[plt-scheme] slides src for ICFP talk (on delimited continuations)

From: Matthew Flatt (mflatt at cs.utah.edu)
Date: Sun Oct 7 08:03:11 EDT 2007

Several people requested the source of the talk I gave last week, so
I've put it here, for now:

  http://www.cs.utah.edu/~mflatt/tmp/icfp07-talk-src.zip


Some caveats:

 1. You need the latest MrEd/Slideshow from SVN.

    At the MrEd level, there's a new `set-alpha' method on dc<%>, which
    I use for fade-in and fade-out animations. At the Slideshow level,
    there are new `slide' variants that accept a timeout for advancing
    the slide automatically. (Yes, Slideshow 4.0 will definitely use
    keyword arguments.)

 2. The implementation of animation amounts to a poor-man's FRP, I
    think.

    The animations are based on functions that each take a number and
    produce a pict; an animation is created by varying the input number
    from 0 (initial state) to 1 (ending state).
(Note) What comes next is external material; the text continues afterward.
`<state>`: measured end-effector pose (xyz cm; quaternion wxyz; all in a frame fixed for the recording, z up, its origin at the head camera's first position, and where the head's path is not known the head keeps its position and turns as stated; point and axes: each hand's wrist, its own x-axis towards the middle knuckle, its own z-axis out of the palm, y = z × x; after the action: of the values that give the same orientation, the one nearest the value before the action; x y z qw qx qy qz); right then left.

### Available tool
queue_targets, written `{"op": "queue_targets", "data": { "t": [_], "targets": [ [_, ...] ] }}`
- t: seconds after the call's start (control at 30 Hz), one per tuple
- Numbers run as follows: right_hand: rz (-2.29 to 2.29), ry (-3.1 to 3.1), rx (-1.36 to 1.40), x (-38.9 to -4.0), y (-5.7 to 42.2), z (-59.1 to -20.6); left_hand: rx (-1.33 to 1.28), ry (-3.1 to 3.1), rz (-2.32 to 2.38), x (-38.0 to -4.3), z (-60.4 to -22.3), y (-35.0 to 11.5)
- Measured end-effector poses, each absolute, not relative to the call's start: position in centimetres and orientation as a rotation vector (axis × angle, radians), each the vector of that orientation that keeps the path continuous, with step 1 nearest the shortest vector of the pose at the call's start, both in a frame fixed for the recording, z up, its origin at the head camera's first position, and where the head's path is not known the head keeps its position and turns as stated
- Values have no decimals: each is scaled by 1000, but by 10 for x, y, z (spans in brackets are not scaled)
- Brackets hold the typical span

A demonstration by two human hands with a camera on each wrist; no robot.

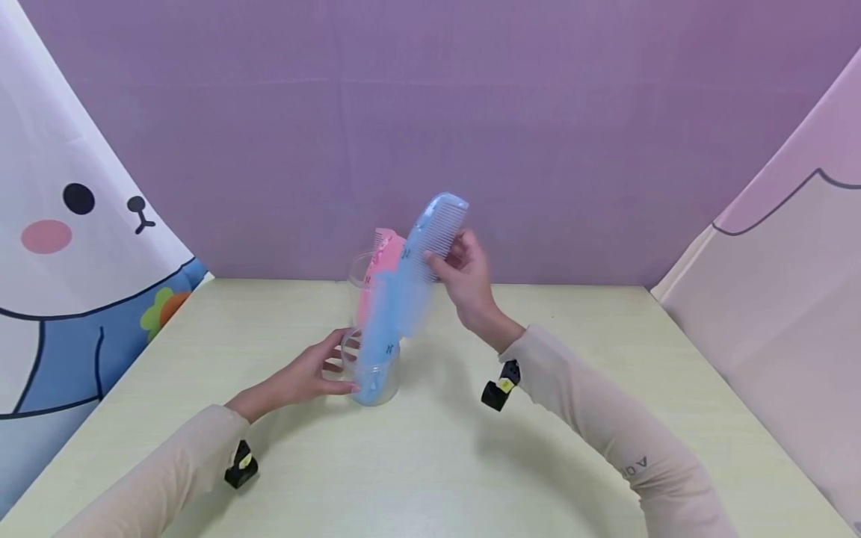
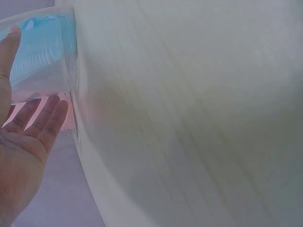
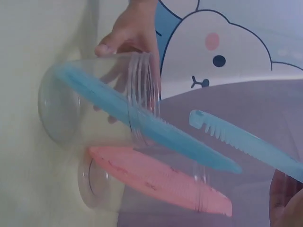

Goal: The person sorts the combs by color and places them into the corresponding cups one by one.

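Observation:
My left hand [image 1: 309,375] holds the near clear jar [image 1: 389,382], thumb on one side and fingers on the other. A blue comb [image 1: 378,332] leans inside that jar, its upper end sticking out past the rim. Above the jar, my right hand [image 1: 468,278] pinches a second blue comb [image 1: 430,235], tilted, with its lower part blurred. In the right wrist view, the lower end of this held comb [image 3: 246,143] is apart from the jar's mouth. Behind stands another clear jar [image 1: 359,267] with a pink comb [image 1: 386,258] in it.
The jars stand on a pale wooden table [image 1: 430,463]. A purple cloth backdrop [image 1: 538,134] rises at the table's far edge, with cartoon-printed cloth [image 1: 101,261] at the left and a pale cloth [image 1: 780,284] at the right.

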<state>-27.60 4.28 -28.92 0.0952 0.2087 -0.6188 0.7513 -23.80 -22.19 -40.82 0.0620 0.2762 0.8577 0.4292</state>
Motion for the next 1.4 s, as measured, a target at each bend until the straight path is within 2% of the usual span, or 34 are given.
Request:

A timeout is attached
    to each of the intermediate slides.

    Each animation is usually just one step in a larger sequence. For
    example, when showing the evaluation of an expression, an automatic
    animation corresponds to an individual reduction, and many such
    animations are chained together (with a manually advanced slide at
    each reduction step) for the overall evaluation. Such a sequence is
    implemented by a function that takes N numbers between [0,1] to
    produce a pict; the inputs all start at 0, and then each input goes
    from 0 to 1, in turn, for each little animation.

    I'm not sure what the implementation would look like using FrTime.
    I think it would look similar, but with better language support.
    (The FrTime variant of Slideshow isn't available at the moment, or
    I would have tried it for the talk.)

 3. The talk implementation is low-quality code.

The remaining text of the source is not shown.